PROBLEM STATEMENT
Search the data for "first". Return each matching line.
START AVAILABLE RECORDS
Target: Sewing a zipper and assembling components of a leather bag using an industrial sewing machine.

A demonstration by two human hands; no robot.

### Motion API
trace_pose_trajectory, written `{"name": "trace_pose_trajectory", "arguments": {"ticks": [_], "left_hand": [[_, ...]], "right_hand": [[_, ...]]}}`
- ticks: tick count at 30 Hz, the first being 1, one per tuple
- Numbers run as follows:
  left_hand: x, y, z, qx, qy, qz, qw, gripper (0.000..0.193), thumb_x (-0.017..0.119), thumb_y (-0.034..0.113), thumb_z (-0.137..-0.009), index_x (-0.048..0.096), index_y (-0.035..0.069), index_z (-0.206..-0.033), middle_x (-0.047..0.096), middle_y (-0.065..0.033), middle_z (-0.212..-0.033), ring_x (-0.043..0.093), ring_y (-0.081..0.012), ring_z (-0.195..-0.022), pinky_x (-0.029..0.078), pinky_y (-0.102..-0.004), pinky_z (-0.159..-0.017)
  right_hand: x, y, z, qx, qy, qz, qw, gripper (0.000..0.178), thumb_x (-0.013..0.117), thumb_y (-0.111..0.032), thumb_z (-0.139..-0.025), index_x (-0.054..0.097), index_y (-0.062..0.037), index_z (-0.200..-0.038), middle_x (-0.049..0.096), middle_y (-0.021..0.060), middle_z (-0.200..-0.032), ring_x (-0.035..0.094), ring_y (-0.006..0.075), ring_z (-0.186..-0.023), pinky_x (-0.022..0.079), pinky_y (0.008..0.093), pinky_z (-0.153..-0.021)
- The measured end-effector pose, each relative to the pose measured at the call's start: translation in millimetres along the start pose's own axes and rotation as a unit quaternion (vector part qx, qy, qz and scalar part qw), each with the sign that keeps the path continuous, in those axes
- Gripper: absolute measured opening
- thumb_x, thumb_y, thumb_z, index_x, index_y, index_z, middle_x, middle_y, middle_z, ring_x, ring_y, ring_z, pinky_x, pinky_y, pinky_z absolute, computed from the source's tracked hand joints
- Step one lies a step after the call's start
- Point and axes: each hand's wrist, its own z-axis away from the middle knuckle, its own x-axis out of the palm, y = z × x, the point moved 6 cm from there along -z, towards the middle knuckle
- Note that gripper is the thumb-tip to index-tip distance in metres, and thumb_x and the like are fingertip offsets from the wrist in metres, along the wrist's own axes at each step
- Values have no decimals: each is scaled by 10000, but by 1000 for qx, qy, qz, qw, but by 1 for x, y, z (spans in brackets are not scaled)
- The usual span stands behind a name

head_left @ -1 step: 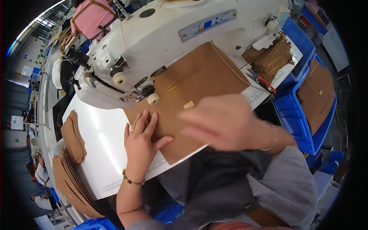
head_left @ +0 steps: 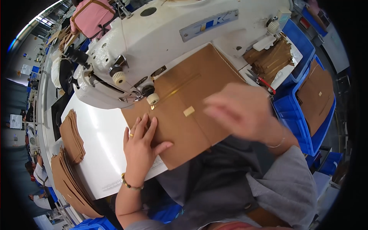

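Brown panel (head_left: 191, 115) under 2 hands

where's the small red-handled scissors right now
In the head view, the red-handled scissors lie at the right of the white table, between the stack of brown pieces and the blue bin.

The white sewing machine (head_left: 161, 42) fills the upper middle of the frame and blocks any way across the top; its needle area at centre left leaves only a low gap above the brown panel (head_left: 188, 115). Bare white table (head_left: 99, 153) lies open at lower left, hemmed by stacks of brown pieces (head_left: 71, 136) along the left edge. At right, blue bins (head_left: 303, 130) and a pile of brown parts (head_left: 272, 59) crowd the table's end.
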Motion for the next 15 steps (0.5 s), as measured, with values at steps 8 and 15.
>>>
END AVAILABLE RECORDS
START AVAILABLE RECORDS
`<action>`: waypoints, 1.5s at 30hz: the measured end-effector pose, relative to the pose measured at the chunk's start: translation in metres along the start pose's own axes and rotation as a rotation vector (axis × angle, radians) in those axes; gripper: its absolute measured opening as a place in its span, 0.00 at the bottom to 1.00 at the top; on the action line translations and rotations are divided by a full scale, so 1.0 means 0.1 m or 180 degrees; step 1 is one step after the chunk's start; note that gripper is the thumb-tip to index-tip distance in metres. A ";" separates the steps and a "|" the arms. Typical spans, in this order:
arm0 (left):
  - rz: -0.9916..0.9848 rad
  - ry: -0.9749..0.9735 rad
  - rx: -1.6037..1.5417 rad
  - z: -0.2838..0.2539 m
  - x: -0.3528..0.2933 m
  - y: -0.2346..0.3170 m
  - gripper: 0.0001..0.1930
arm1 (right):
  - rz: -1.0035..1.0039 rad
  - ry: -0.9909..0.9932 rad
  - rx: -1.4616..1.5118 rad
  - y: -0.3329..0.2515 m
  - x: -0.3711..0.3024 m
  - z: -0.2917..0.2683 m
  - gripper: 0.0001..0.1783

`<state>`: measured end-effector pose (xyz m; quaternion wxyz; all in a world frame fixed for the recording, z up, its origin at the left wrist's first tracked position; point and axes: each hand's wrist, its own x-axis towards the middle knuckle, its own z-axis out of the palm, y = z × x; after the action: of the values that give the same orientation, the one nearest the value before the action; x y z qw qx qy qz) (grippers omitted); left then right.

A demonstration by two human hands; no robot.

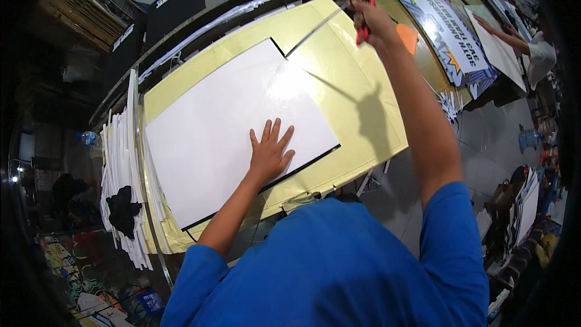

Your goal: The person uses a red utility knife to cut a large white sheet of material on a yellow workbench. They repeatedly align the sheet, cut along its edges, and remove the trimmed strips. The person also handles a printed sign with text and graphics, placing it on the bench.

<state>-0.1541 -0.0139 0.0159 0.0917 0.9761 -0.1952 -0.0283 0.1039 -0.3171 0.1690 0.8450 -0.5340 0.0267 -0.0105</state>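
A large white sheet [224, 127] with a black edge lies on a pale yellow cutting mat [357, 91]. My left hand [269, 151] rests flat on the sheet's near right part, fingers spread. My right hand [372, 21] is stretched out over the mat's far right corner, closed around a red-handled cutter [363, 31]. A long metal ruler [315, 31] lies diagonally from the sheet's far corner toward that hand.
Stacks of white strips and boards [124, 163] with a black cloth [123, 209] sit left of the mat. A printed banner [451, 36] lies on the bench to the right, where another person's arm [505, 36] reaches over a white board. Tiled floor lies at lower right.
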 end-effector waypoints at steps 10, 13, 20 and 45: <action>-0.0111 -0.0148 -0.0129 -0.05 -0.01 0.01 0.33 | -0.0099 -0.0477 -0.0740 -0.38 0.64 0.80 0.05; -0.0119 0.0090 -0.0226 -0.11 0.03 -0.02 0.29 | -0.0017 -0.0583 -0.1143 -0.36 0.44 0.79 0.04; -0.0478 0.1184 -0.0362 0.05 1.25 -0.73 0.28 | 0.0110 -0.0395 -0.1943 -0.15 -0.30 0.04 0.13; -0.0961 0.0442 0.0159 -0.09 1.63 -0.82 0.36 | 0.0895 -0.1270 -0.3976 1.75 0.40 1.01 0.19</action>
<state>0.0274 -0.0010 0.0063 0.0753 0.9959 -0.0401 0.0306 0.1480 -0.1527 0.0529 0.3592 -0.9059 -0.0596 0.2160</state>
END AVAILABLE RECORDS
EXERCISE RESPONSE
- ticks: tick count at 30 Hz, the first being 1, one per tuple
`<state>`: measured end-effector pose (xyz m; quaternion wxyz; all in a world frame fixed for the recording, z up, its origin at the left wrist's first tracked position; point and axes: each hand's wrist, its own x-axis towards the middle knuckle, its own z-axis out of the palm, y = z × x; after the action: of the values that give the same orientation, the one nearest the value before the action; x y z qw qx qy qz) (grippers omitted); left then right.

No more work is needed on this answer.